Congrats Wade. I've appreciated your advise and help. I expect I will be hitting my 10000th post here in about 18 years. (if I live that long).

Larry


----------



## jtstar (Jan 16, 2011)

Congrats keep up the great work you deserve a toast here to you for all your help


----------



## Sirs (Jan 16, 2011)

congrats but why do all these guys keep calling an ***.....et?????


----------



## Sirs (Jan 16, 2011)

where did those dots come from?? I mean I put asset


----------



## AlFulchino (Jan 16, 2011)

indeed a huge asset!


----------



## Runningwolf (Jan 16, 2011)

Wade E said:


> Thanks Dan, didnt even notice! What do I win?



Take your pick, curtain #1, 2 or 3


----------



## Redtrk (Jan 16, 2011)

I'd go with #2!


----------



## abefroman (Jan 16, 2011)

Congrats!!

I can personally say you've helped me quite a bit with invaluable advice for my new hobby.


----------



## Wade E (Jan 16, 2011)

I'll go with #2 also and always have a can in my cupboard!


----------



## Julie (Jan 16, 2011)

Congrats, Wade, 10,000 posts just shows how much you are dedicated to this site, You are definitely an asset.

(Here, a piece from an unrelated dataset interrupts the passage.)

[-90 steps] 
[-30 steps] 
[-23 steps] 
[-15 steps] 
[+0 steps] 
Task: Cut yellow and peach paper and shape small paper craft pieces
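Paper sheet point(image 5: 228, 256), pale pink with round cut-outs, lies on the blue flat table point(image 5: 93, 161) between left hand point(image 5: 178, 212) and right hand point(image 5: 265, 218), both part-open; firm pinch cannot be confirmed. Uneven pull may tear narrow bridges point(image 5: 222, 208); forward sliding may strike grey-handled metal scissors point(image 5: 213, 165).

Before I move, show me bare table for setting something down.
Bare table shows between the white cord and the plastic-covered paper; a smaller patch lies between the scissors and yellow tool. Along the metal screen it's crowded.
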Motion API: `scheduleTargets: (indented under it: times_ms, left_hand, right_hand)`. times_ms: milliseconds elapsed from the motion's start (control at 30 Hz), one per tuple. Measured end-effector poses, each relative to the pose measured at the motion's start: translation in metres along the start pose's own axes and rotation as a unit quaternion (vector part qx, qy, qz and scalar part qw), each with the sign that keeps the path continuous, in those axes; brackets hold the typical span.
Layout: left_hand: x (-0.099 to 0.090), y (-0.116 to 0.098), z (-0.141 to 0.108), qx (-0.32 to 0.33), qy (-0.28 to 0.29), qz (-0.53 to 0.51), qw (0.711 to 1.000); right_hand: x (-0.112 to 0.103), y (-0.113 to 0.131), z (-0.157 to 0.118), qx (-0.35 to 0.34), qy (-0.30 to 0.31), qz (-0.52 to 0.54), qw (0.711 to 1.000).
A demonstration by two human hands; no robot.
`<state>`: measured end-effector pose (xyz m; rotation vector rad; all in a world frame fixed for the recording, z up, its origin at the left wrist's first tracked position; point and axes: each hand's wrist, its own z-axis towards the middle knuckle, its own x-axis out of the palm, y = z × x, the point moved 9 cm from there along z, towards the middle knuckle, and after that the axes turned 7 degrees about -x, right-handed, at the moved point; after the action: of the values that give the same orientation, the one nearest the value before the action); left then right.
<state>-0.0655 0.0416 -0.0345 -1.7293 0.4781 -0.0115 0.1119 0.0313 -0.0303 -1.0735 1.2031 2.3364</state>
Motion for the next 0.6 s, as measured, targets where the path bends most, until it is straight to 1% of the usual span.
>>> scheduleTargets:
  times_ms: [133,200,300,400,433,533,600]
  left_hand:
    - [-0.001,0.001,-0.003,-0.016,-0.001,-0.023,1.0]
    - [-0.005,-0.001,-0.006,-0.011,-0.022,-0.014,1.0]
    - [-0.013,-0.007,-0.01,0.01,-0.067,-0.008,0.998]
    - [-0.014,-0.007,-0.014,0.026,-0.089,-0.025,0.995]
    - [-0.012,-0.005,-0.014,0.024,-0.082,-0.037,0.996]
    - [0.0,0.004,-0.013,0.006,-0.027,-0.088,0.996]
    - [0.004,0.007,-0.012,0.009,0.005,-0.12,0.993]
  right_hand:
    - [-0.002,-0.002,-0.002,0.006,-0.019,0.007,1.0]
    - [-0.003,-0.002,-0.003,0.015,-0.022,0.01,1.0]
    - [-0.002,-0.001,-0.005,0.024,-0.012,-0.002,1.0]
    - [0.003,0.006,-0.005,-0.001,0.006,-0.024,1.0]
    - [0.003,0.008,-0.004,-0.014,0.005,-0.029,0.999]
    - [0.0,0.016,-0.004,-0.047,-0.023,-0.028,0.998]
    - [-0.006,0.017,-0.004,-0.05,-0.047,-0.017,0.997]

And how in the world could you not pick #1, it's a boxer!!!!!!!!!! God where is Darren when you need him.


----------



## Tom (Jan 16, 2011)

And to think last year Troy was trying to pass you..

Troy WHO??


----------



## RedNeckWino (Jan 16, 2011)

it's official!  you have nothing better to do than sitting on the computer talking about alcohol.


----------



## Wade E (Jan 16, 2011)

Yeah, I should be down there bottling but just too lazy to do it. I have 4 carboys down there from August and Sept of 09. Thanks all.


----------



## grapeman (Jan 16, 2011)

Way to go Wade. The man of a million words.... and sometimes they are spelled right to boot!:: Yeah, yeah we know- the fingers are fat and the keys are small....................

Keep up the good work.


----------



## Brian (Jan 17, 2011)

Yep! Very cool and thanks!


----------



## KevininPa (Jan 17, 2011)

Congratulations. that sure is some dedication. At my current posting rate i'm looking at 100 years to hit that #.


----------



## wvbrewer (Jan 17, 2011)

Congratulations, That is quite a achievment. Thanks for all your help with all of our wine making concerns. 

Dave


----------



## JohnT (Jan 18, 2011)

congrats wade!


----------